The current literature on rehabilitation of postural impairment in PD patients suggests that interventions should be task-specific and task-oriented for postural control function, for example by improving feedback and feedforward postural reactions (Smania et al., 2010; Shen & Mak, 2015) and by facilitating postural sensory-motor integration (Capato, Tornai, Avila, Barbosa, & Piemonte, 2015). In terms of diagnostic utility, measuring the CoP-Y change or improvement in the preparatory posturographic pattern to a series of backward balance perturbations may give important indications on trainability of balance in the PD population helping to differentiate IPD patients with a preserved training response who, presumably, will maximally benefit from neurorehabilitation programs based on recovery of function.

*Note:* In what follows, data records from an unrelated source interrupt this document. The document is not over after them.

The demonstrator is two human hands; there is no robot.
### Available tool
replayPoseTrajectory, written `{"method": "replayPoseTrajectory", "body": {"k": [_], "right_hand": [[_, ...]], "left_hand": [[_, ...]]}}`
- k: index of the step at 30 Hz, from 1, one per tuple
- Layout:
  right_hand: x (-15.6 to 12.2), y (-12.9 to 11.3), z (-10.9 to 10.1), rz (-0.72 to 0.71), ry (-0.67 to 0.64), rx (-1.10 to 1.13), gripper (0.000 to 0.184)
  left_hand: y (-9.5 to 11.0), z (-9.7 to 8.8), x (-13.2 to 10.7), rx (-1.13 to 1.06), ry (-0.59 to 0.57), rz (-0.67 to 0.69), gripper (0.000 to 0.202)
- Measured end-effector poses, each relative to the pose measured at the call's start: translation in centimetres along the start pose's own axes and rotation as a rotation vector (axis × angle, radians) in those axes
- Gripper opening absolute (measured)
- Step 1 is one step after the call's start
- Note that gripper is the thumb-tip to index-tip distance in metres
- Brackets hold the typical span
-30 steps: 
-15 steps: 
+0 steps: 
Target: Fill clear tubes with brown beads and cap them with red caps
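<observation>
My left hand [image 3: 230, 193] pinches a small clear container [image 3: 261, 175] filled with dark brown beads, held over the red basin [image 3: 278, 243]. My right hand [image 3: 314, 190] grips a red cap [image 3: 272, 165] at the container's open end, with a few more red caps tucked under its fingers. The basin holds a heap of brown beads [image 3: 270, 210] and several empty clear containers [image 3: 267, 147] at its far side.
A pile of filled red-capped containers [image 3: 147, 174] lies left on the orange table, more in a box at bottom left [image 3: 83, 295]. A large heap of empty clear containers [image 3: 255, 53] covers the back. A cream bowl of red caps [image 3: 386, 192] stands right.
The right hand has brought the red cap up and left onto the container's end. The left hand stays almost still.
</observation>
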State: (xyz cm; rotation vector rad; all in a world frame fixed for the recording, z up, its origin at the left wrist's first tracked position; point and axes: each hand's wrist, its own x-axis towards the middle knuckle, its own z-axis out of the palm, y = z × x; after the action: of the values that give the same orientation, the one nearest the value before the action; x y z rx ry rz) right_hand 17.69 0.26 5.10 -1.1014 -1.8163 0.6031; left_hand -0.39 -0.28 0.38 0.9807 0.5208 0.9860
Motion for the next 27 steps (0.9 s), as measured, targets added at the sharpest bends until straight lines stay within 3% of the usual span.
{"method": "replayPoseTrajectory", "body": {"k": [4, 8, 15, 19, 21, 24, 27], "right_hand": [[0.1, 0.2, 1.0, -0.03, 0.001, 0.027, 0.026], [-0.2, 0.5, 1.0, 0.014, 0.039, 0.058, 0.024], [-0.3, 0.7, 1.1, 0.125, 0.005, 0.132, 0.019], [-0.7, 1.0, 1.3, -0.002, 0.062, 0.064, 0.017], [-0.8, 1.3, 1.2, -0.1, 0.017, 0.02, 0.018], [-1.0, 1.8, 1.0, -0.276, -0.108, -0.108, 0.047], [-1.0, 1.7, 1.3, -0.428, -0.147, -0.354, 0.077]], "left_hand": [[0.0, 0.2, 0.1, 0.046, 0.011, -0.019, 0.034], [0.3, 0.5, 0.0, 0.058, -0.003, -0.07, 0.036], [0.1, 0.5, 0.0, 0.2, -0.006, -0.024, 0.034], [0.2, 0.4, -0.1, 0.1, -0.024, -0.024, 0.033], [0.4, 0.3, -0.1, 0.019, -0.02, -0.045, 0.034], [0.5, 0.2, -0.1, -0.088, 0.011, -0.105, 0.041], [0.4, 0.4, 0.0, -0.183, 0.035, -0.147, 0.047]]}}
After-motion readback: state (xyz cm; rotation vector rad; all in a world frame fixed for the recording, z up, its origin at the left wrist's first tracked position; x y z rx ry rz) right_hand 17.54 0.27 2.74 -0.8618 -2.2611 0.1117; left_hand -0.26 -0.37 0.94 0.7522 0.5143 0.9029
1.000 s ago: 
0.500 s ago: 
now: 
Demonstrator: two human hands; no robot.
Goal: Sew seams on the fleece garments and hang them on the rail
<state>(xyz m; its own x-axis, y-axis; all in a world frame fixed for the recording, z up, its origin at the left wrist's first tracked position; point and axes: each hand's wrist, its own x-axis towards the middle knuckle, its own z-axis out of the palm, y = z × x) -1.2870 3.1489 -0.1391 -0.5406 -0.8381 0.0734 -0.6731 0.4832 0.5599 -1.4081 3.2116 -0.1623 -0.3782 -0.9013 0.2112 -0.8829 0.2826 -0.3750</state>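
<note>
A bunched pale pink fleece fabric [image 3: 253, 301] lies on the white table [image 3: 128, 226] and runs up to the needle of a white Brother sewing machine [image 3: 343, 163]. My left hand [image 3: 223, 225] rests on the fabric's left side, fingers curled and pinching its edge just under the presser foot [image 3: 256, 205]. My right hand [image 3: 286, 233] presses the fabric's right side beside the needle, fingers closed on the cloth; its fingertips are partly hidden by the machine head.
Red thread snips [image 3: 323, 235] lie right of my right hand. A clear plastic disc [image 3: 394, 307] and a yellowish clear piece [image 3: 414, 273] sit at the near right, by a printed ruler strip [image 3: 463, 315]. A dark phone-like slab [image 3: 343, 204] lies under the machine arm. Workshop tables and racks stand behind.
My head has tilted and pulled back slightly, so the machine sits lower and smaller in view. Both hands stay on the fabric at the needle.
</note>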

On the other hand, in LPD patients the presence of executive function deficit and reduced structural and/or functional connectivity of the circuitries subserving the coordination of stance and gait unfavourably predicts to challenging balance rehabilitation strategies suggesting that balance rehabilitation outcome depends on the state of frontal lobe white matter (King et al., 2015) and related motor learning capability. In LPD patients as well as in those who show inability to rescale an effective preparatory postural pattern, the rehabilitation strategy should be based more on “compensative reeducation” than on “recovery of functions”, keeping in mind that these patients have a higher risk of falling. Compensatory training procedures may be boosted by the application of neuromodulatory protocols aiming at inducing functionally meaningful changes in the CoP position (Cioncoloni et al., 2016).
In conclusion, this study shows that that PD patients affected by leukoairosis (LPD) are unable to rescale an effective preparatory postural pattern to known, repeated backward balance perturbations suggesting impaired sensory-motor integration and processing for postural strategy selection. On the other hand, anticipatory postural patterns remain effective in IPD patients, as well as in healthy subjects of similar age. These findings may suggest that different rehabilitation strategies are needed to manage postural impairment in the PD population.
Conflict of interest
We declare that there are no financial and personal relationships with other people or organizations that could inappropriately influence (bias) our work.